The per-unit system was developed to make manual analysis of power systems easier. Although power-system analysis is now done by computer, results are often expressed as per-unit values on a convenient system-wide base.

== Base quantities ==
Generally base values of power and voltage are chosen. The base power may be the rating of a single piece of apparatus such as a motor or generator. If a system is being studied, the base power is usually chosen as a convenient round number such as 10 MVA or 100 MVA. The base voltage is chosen as the nominal rated voltage of the system. All other base quantities are derived from these two base quantities. Once the base power and the base voltage are chosen, the base current and the base impedance are determined by the natural laws of electrical circuits. The base value should only be a magnitude, while the per-unit value is a phasor. The phase angles of complex power, voltage, current, impedance, etc., are not affected by the conversion to per unit values.

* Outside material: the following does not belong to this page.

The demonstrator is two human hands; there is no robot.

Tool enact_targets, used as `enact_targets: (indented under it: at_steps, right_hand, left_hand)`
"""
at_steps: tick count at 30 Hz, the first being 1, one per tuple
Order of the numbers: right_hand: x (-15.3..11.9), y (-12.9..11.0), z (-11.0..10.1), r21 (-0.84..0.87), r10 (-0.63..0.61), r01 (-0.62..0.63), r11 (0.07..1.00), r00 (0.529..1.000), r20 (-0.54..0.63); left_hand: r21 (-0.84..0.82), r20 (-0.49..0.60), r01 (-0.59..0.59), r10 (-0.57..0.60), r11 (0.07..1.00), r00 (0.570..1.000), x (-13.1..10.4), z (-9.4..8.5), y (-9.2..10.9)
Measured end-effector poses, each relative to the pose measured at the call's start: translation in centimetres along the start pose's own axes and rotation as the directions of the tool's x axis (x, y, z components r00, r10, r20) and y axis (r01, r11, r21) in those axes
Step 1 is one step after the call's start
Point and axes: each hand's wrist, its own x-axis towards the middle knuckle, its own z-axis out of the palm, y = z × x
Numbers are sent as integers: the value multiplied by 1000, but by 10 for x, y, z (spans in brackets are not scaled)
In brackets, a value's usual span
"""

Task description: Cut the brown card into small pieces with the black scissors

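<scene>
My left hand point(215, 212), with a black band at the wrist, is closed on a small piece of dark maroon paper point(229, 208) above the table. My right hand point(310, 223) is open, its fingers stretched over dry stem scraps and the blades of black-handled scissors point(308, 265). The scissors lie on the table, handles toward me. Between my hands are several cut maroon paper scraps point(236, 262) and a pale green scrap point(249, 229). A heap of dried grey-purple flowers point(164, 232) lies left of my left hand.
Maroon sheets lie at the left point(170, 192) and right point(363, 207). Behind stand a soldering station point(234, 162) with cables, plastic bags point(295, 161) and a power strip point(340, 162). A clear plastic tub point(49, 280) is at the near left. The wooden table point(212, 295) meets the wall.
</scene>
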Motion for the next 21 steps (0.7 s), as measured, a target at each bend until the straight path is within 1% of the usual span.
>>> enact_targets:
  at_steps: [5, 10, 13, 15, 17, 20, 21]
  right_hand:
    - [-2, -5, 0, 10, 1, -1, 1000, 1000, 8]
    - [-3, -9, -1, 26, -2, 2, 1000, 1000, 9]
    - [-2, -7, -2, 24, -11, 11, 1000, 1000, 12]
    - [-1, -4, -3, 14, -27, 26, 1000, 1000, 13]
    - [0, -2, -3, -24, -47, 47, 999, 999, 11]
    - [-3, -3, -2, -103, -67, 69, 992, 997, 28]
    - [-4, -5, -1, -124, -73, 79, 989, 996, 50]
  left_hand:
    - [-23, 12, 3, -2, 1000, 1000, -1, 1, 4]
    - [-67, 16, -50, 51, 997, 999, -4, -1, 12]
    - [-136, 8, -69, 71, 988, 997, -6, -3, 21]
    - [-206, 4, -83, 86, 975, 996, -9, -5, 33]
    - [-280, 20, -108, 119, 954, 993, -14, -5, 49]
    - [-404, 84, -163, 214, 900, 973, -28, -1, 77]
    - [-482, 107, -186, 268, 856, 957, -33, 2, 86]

The purpose of using a per-unit system is to simplify conversion between different transformers. Hence, it is appropriate to illustrate the steps for finding per-unit values for voltage and impedance. First, let the base power (S_{base}) of each end of a transformer become the same. Once every S is set on the same base, the base voltage and base impedance for every transformer can easily be obtained. Then, the real numbers of impedances and voltages can be substituted into the per-unit calculation definition to get the answers for the per-unit system. If the per-unit values are known, the real values can be obtained by multiplying by the base values.

By convention, the following two rules are adopted for base quantities:

- The base power value is the same for the entire power system of concern.
- The ratio of the voltage bases on either side of a transformer is selected to be the same as the ratio of the transformer voltage ratings.

With these two rules, a per-unit impedance remains unchanged when referred from one side of a transformer to the other. This allows the ideal transformer to be eliminated from a transformer model.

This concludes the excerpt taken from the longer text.